Usually this works as expected (it will wait for the data, but will not exceed the deadline without introducing a noticeable delay if the data is available for recv). However, I have a user who periodically (~ 50% of the time) receives his application in a state in which the selection lock is ~ 400-500 ms, even if the data is available on the socket. If I look at / proc / net / tcp, I see that the data is available in the RX queue, and I see the application slowly reading the data from the queue. If I skip the pselect call and just call recv, the behavior will be the same (but a shorter delay generally indicates that recv will also block unnecessarily). When the application enters this state, it remains that way (it experiences a consistent delay with each pselect / recv).
I spent several hours picking here and on other sites. This is the closest similar problem that I could find, but there was no resolution ...

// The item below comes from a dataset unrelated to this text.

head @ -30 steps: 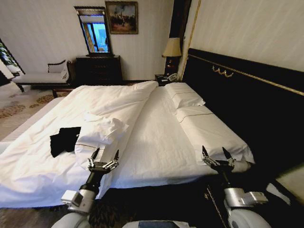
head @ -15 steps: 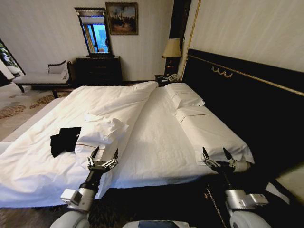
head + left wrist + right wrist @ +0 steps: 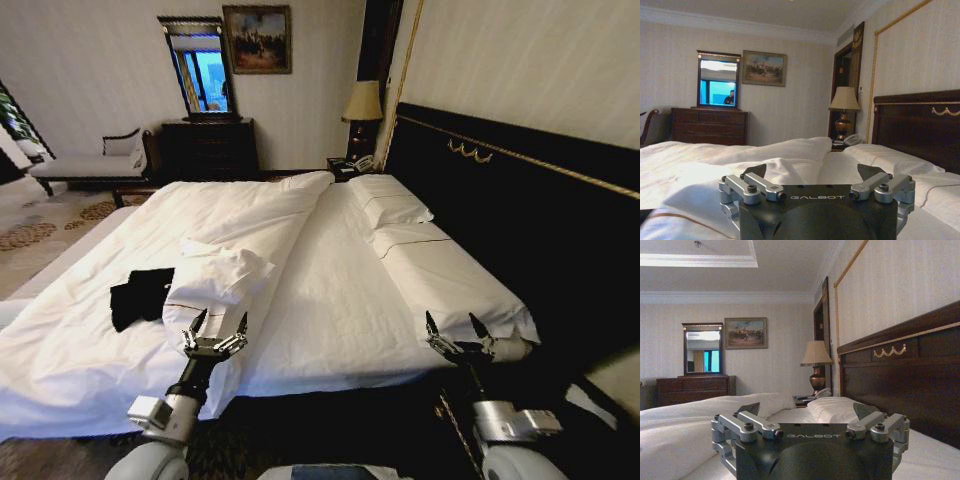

http://developerweb.net/viewtopic.php?id=7458
Has anyone encountered similar behavior? I don’t understand what to do. I checked the code to verify that this happens when a delay occurs. (Edit: We actually just confirmed that the whole method below was slow, not some specific system call.) It seems to be a kernel / OS problem, but I'm not sure where to look. Here is the code ...
bool
Message::wait(int socket, const timespec & deadline) {
if (deadline.tv_sec == 0 && deadline.tv_nsec == 0) {
return true;
}
timespec currentTime;
clock_gettime(CLOCK_REALTIME, ¤tTime);
if (VirtualClock::cmptime(currentTime, deadline) >= 0) {
LOG_WARNING("Timed out waiting to receive data");
m_timedOut = true;
return false;
}
timespec timeout;
memset(&timeout, 0, sizeof(timeout));
timeout.tv_nsec = VirtualClock::nsecs(currentTime, deadline);
VirtualClock::fixtime(timeout);
fd_set descSet;
FD_ZERO(&descSet);
FD_SET(socket, &descSet);
int result = pselect(socket + 1, &descSet, NULL, NULL, &timeout, NULL);
if (result == -1) {
m_error = errno;
LOG_ERROR("Failed to wait for data: %d, %s",
m_error, strerror(m_error));
return false;
} else if (result == 0 || !FD_ISSET(socket, &descSet)) {
LOG_WARNING("Timed out waiting to receive data");
m_timedOut = true;
return false;
}
return true;
}
VirtualClock is a time-related utility class that is used here to compare / correct time (i.e. it does not introduce any delays). I would appreciate an understanding of this behavior.